Strategy is about positioning. Strategic moves put a company or person into a better position to handle future events- manage a risk, seize and opportunity, fend off a competitor etc. Strategy is a way to create good luck. Here are some ideas:
- We are building multiple sales channels to diversify our revenue streams.
- We built a strong leadership pipeline to reduce recruiting and transition costs and make more successful business leaders.
- We’re a technology-first company; staying on the cutting edge reduces competition and keeps margins high.
- We focus on growing wallet share with existing customers to reduce our cost of sales.

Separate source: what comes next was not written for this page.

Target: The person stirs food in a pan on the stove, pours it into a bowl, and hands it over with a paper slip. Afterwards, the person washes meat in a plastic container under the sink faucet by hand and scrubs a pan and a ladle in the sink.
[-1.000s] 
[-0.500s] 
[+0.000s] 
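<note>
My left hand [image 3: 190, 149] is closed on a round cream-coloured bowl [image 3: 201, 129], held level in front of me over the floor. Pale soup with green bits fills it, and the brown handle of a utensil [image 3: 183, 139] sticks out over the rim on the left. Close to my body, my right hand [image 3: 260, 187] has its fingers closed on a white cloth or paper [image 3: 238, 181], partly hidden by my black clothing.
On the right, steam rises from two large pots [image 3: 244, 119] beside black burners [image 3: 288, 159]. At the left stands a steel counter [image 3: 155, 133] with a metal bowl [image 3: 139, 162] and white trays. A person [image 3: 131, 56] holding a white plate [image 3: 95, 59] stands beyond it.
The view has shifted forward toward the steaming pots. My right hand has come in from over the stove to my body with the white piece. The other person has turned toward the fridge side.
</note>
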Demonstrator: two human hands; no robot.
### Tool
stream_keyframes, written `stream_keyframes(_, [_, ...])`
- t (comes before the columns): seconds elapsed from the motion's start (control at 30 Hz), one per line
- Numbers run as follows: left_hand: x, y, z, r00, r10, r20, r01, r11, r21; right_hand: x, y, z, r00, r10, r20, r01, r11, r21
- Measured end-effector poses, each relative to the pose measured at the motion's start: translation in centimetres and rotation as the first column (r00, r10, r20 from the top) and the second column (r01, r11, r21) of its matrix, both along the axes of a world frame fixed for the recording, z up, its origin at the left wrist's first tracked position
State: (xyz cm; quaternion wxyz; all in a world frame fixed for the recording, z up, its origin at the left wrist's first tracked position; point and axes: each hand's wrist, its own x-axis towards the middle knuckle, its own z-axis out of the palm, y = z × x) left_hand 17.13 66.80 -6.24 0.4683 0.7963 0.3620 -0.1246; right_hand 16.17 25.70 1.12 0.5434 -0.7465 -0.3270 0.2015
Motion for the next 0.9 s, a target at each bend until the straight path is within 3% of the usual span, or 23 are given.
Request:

- We recruit out of college then train, so we can keep costs low, while controlling customer experience.
The Pillars of Strategy
Michael Porter calls trade-offs the “pillars of strategy”. For Porter, a strategy is defined by what you choose not to do. A company that says yes to everything doesn’t have a strategy. Which customers / sales / suppliers did you turn down last year because they don’t fit your strategy and pull you out of position?
- The wrong customer can be tactically profitable, but be a strategic failure if they dilute your industry focus or pull you into the wrong market.
- The wrong hire can meet a tactical objective of serving a critical client, while unbalancing a team
- The wrong product can be immediately successful with a few clients, but can broaden a product line to the point that it’s too expensive to support.